About this exercise
Produce an exact transcript of all the records.

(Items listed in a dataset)

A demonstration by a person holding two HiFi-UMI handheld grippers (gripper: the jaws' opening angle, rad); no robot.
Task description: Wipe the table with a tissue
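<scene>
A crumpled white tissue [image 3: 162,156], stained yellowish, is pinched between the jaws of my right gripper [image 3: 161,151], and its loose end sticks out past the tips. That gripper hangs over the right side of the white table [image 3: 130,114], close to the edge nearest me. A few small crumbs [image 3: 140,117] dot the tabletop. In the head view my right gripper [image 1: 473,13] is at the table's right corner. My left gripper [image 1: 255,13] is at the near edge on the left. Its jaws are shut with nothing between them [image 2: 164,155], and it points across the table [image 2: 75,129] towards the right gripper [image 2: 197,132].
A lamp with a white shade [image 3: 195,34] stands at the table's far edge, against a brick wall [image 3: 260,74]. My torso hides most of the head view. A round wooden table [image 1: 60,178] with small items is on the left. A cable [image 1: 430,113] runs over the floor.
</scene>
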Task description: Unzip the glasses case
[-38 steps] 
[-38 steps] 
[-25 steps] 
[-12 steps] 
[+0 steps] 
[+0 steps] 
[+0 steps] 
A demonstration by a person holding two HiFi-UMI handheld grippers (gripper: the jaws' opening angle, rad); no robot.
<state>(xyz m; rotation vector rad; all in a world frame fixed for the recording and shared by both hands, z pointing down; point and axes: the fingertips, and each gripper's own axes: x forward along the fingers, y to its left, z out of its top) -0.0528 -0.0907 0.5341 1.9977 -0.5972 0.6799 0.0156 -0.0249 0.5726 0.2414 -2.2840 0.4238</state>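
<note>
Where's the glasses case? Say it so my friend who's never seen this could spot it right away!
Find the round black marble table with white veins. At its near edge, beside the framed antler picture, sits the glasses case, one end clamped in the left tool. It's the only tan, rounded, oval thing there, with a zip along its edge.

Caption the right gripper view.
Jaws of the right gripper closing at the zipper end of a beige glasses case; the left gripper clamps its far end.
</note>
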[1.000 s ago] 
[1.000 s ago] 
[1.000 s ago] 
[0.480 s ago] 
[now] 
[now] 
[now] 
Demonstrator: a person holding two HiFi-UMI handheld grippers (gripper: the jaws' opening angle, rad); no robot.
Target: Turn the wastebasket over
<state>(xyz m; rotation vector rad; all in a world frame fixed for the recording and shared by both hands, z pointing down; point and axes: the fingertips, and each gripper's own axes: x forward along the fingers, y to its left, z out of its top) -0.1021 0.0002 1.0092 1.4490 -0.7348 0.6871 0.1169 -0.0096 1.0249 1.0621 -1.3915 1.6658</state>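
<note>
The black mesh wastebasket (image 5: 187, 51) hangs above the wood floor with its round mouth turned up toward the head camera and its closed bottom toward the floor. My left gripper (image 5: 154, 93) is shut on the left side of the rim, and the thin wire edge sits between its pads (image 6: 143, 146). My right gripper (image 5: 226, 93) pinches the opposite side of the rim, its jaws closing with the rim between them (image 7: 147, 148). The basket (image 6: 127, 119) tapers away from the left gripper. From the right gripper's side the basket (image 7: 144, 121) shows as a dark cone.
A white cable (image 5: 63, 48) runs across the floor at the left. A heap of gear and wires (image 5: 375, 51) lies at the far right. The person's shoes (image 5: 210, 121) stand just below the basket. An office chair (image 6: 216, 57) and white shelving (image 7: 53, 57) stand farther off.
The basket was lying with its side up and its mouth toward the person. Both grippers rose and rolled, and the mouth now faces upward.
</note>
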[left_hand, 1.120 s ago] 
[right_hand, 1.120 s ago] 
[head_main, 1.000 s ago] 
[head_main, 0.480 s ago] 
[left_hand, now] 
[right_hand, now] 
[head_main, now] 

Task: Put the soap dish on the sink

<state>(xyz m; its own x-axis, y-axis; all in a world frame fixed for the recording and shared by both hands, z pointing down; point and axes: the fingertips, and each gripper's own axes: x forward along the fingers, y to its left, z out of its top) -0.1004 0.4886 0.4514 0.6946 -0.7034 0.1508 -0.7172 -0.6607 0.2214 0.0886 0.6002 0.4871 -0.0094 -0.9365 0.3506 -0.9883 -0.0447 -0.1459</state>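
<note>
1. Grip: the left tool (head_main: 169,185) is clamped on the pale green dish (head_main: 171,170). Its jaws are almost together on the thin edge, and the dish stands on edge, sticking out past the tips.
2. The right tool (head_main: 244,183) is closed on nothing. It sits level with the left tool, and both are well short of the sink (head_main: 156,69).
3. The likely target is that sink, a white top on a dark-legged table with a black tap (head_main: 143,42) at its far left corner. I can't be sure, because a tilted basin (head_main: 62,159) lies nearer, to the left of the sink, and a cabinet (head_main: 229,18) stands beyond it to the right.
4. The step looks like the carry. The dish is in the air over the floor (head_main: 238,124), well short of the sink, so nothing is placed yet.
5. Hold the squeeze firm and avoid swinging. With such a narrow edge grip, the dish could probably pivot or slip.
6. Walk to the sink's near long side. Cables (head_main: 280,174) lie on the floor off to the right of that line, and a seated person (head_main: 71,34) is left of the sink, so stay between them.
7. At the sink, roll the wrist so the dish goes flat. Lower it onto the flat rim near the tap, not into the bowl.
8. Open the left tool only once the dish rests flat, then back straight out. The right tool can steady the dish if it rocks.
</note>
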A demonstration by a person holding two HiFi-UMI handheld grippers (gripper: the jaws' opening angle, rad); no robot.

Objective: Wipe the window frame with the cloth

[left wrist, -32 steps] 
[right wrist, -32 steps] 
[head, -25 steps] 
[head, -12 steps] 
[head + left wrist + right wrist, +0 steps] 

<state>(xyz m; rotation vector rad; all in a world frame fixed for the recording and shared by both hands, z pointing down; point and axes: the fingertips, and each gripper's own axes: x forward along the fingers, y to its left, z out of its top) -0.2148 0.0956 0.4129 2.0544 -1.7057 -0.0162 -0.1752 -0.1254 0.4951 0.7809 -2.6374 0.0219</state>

Task solution
A demonstration by a person holding two HiFi-UMI handheld grippers (gripper: the jaws' opening angle, rad); no robot.
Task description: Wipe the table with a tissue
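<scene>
A crumpled white tissue [image 3: 162,156], stained yellowish, is pinched between the jaws of my right gripper [image 3: 161,151], and its loose end sticks out past the tips. That gripper hangs over the right side of the white table [image 3: 130,114], close to the edge nearest me. A few small crumbs [image 3: 140,117] dot the tabletop. In the head view my right gripper [image 1: 473,13] is at the table's right corner. My left gripper [image 1: 255,13] is at the near edge on the left. Its jaws are shut with nothing between them [image 2: 164,155], and it points across the table [image 2: 75,129] towards the right gripper [image 2: 197,132].
A lamp with a white shade [image 3: 195,34] stands at the table's far edge, against a brick wall [image 3: 260,74]. My torso hides most of the head view. A round wooden table [image 1: 60,178] with small items is on the left. A cable [image 1: 430,113] runs over the floor.
</scene>
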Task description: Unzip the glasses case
[-38 steps] 
[-38 steps] 
[-25 steps] 
[-12 steps] 
[+0 steps] 
[+0 steps] 
[+0 steps] 
A demonstration by a person holding two HiFi-UMI handheld grippers (gripper: the jaws' opening angle, rad); no robot.
<state>(xyz m; rotation vector rad; all in a world frame fixed for the recording and shared by both hands, z pointing down; point and axes: the fingertips, and each gripper's own axes: x forward along the fingers, y to its left, z out of its top) -0.0528 -0.0907 0.5341 1.9977 -0.5972 0.6799 0.0156 -0.0249 0.5726 0.2414 -2.2840 0.4238</state>
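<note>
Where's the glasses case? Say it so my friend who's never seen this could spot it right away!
Find the round black marble table with white veins. At its near edge, beside the framed antler picture, sits the glasses case, one end clamped in the left tool. It's the only tan, rounded, oval thing there, with a zip along its edge.

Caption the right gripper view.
Jaws of the right gripper closing at the zipper end of a beige glasses case; the left gripper clamps its far end.
</note>
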[1.000 s ago] 
[1.000 s ago] 
[1.000 s ago] 
[0.480 s ago] 
[now] 
[now] 
[now] 
Demonstrator: a person holding two HiFi-UMI handheld grippers (gripper: the jaws' opening angle, rad); no robot.
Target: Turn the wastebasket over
<state>(xyz m; rotation vector rad; all in a world frame fixed for the recording and shared by both hands, z pointing down; point and axes: the fingertips, and each gripper's own axes: x forward along the fingers, y to its left, z out of its top) -0.1021 0.0002 1.0092 1.4490 -0.7348 0.6871 0.1169 -0.0096 1.0249 1.0621 -1.3915 1.6658</state>
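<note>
The black mesh wastebasket (image 5: 187, 51) hangs above the wood floor with its round mouth turned up toward the head camera and its closed bottom toward the floor. My left gripper (image 5: 154, 93) is shut on the left side of the rim, and the thin wire edge sits between its pads (image 6: 143, 146). My right gripper (image 5: 226, 93) pinches the opposite side of the rim, its jaws closing with the rim between them (image 7: 147, 148). The basket (image 6: 127, 119) tapers away from the left gripper. From the right gripper's side the basket (image 7: 144, 121) shows as a dark cone.
A white cable (image 5: 63, 48) runs across the floor at the left. A heap of gear and wires (image 5: 375, 51) lies at the far right. The person's shoes (image 5: 210, 121) stand just below the basket. An office chair (image 6: 216, 57) and white shelving (image 7: 53, 57) stand farther off.
The basket was lying with its side up and its mouth toward the person. Both grippers rose and rolled, and the mouth now faces upward.
</note>
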[left_hand, 1.120 s ago] 
[right_hand, 1.120 s ago] 
[head_main, 1.000 s ago] 
[head_main, 0.480 s ago] 
[left_hand, now] 
[right_hand, now] 
[head_main, now] 

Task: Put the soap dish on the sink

<state>(xyz m; its own x-axis, y-axis; all in a world frame fixed for the recording and shared by both hands, z pointing down; point and axes: the fingertips, and each gripper's own axes: x forward along the fingers, y to its left, z out of its top) -0.1004 0.4886 0.4514 0.6946 -0.7034 0.1508 -0.7172 -0.6607 0.2214 0.0886 0.6002 0.4871 -0.0094 -0.9365 0.3506 -0.9883 -0.0447 -0.1459</state>
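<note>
1. Grip: the left tool (head_main: 169,185) is clamped on the pale green dish (head_main: 171,170). Its jaws are almost together on the thin edge, and the dish stands on edge, sticking out past the tips.
2. The right tool (head_main: 244,183) is closed on nothing. It sits level with the left tool, and both are well short of the sink (head_main: 156,69).
3. The likely target is that sink, a white top on a dark-legged table with a black tap (head_main: 143,42) at its far left corner. I can't be sure, because a tilted basin (head_main: 62,159) lies nearer, to the left of the sink, and a cabinet (head_main: 229,18) stands beyond it to the right.
4. The step looks like the carry. The dish is in the air over the floor (head_main: 238,124), well short of the sink, so nothing is placed yet.
5. Hold the squeeze firm and avoid swinging. With such a narrow edge grip, the dish could probably pivot or slip.
6. Walk to the sink's near long side. Cables (head_main: 280,174) lie on the floor off to the right of that line, and a seated person (head_main: 71,34) is left of the sink, so stay between them.
7. At the sink, roll the wrist so the dish goes flat. Lower it onto the flat rim near the tap, not into the bowl.
8. Open the left tool only once the dish rests flat, then back straight out. The right tool can steady the dish if it rocks.
</note>
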A demonstration by a person holding two HiFi-UMI handheld grippers (gripper: the jaws' opening angle, rad); no robot.

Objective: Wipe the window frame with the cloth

[left wrist, -32 steps] 
[right wrist, -32 steps] 
[head, -25 steps] 
[head, -12 steps] 
[head + left wrist + right wrist, +0 steps] 

<state>(xyz m; rotation vector rad; all in a world frame fixed for the recording and shared by both hands, z pointing down; point and axes: the fingertips, and each gripper's own axes: x forward along the fingers, y to its left, z out of its top) -0.2148 0.0956 0.4129 2.0544 -1.7057 -0.0162 -0.1752 -0.1254 0.4951 0.7809 -2.6374 0.0219</state>

No other output was requested.